IV-) L'HPLC
a) Définition
La chromatographie est une technique de séparation et d'identification d'espèces chimiques basée sur leur différence de solubilité avec l'éluant. Ici, nous nous intéresserons plus particulièrement à la chromatographie liquide à haute performance (HPLC), une technique coûteuse mais plus fiable que les réactions colorées abordées précédemment.
Au départ, le mélange à séparer est injecté à l'entrée de la colonne où il se dilue dans la phase mobile (aussi appelée éluant ou solvant) qui l'entraîne à travers la colonne. Ce liquide passe par un tube appelé colonne. Cette colonne contient généralement du gel de silice, le liquide est alors en phase stationnaire.
Les composés chimique du mélange, ayant une solubilité différente avec la silice, sont plus ou moins retenus: par ce phénomène appelé rétention les composés sont séparés et n'ont plus la même vitesse de traversée de la colonne. Un détecteur ainsi qu'un enregistreur détermine l'ordre et l'« heure » de sortie de chaque espèce.
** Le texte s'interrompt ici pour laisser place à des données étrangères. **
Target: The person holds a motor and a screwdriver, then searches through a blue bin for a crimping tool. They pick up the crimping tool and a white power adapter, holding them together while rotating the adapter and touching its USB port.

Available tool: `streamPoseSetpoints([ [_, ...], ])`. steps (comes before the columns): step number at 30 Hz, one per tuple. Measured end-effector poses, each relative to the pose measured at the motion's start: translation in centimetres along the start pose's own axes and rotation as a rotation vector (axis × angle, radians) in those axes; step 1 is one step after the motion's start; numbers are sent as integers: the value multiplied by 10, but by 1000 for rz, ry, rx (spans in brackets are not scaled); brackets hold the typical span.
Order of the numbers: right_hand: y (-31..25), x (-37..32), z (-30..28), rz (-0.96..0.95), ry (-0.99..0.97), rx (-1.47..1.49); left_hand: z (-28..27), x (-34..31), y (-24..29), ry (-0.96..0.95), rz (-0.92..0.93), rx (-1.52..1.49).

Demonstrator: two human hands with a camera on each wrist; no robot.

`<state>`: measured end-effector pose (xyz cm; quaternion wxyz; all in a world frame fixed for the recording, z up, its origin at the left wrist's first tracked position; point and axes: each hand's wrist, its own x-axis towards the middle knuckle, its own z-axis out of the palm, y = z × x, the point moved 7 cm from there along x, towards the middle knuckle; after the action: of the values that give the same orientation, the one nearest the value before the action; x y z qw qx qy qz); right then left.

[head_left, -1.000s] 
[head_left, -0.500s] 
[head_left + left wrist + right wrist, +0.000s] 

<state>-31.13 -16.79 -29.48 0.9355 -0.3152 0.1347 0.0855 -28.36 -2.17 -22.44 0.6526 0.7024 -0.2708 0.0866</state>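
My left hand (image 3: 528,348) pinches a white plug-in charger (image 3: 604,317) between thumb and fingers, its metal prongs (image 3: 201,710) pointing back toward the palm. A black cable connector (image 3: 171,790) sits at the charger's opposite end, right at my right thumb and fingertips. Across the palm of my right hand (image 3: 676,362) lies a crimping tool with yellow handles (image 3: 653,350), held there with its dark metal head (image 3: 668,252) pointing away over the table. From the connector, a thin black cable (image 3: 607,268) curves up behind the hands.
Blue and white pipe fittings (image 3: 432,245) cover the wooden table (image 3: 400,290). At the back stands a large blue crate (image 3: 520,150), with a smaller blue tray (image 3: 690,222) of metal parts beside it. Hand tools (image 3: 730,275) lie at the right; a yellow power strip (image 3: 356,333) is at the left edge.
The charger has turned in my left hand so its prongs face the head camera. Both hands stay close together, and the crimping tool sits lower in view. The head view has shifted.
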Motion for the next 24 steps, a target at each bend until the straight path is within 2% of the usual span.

Ainsi un chromatogramme est obtenu. Chaque pic correspond à la présence d'un composé, ayant préalablement effectué des chromatogrammes standards dans les mêmes conditions, il est possible de retrouver la nature chimique de chaque composé du mélange de départ grâce à son pic caractéristique.
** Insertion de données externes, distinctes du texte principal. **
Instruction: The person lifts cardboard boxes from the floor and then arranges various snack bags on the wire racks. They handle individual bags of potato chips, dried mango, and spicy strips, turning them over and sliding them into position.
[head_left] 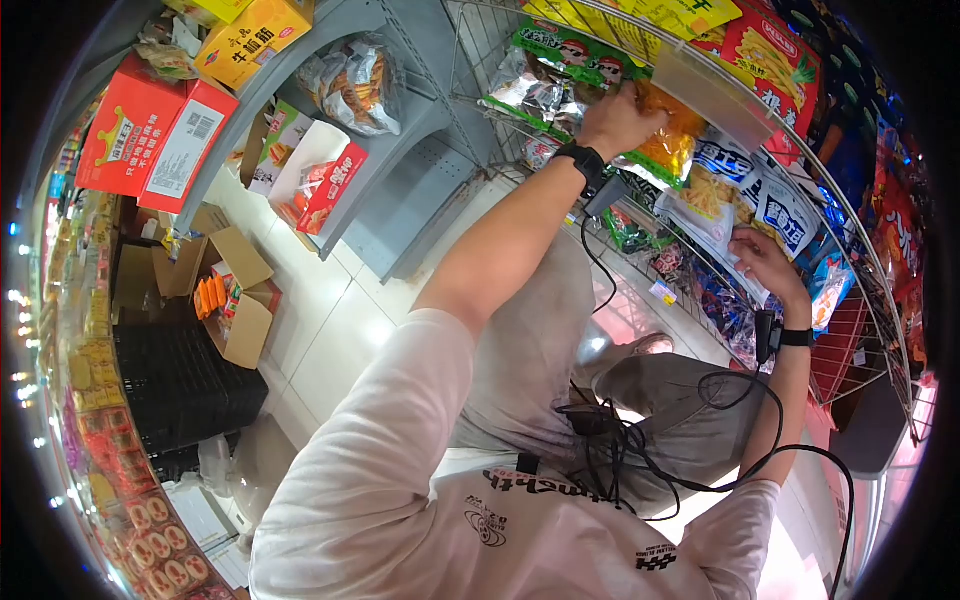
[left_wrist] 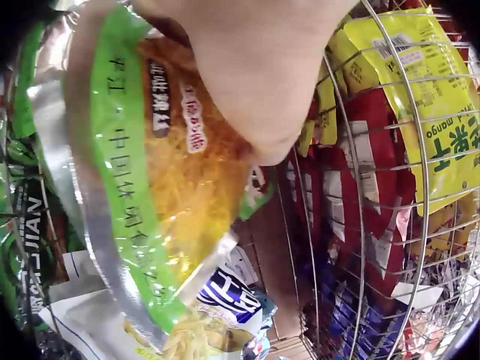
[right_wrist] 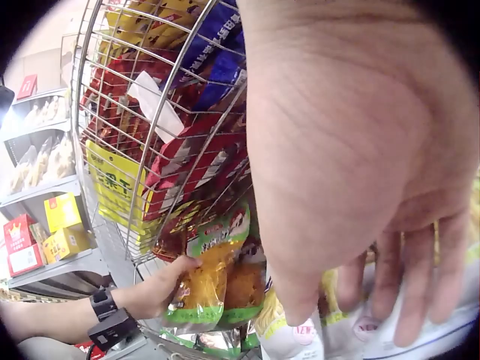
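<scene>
My left hand (head_left: 622, 122) grips a clear snack packet (left_wrist: 191, 172) of orange strips with green borders, by its upper part. In the right wrist view the thumb lies over the front of this packet (right_wrist: 199, 289), and a similar orange packet (right_wrist: 244, 289) stands right behind it. Silver and green packets (head_left: 545, 85) lie beside the left hand in the wire rack (head_left: 480, 75). My right hand (head_left: 768, 262) reaches over white and blue snack bags (head_left: 715, 195), its fingers extended down along their fronts (right_wrist: 409, 277).
Behind wire bars hang yellow dried mango bags (left_wrist: 442, 112) and red bags (left_wrist: 367, 172). A grey shelf (head_left: 410, 190) stands left of the rack, with a red box (head_left: 150, 140) on it. An open carton (head_left: 250, 320) sits on the floor. Black cables (head_left: 640, 450) hang across the lap.
</scene>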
L'aire du pic et donc son amplitude peuvent également permettre au calcul de la concentration de l'espèce chimique dans la solution injectée puisqu'elle est proportionnelle à l'aire du pic.
Exemple de chromatogramme
Remarque :
L'éluant est toujours le plus rapide et n'est pas pris en compte dans le chromatogramme puisqu'il n'apporterait aucune information utile. En effet, le gel de silice est un composé polaire c'est pourquoi le solvant doit être apolaire soit organique pour arriver en tête de course !
c) Conclusion
L'HPLC est donc une technique d'analyse à la fois qualitative et quantitative, très utilisée en chimie analytique puisqu'elle permet une étude précise et complète d'une espèce chimique.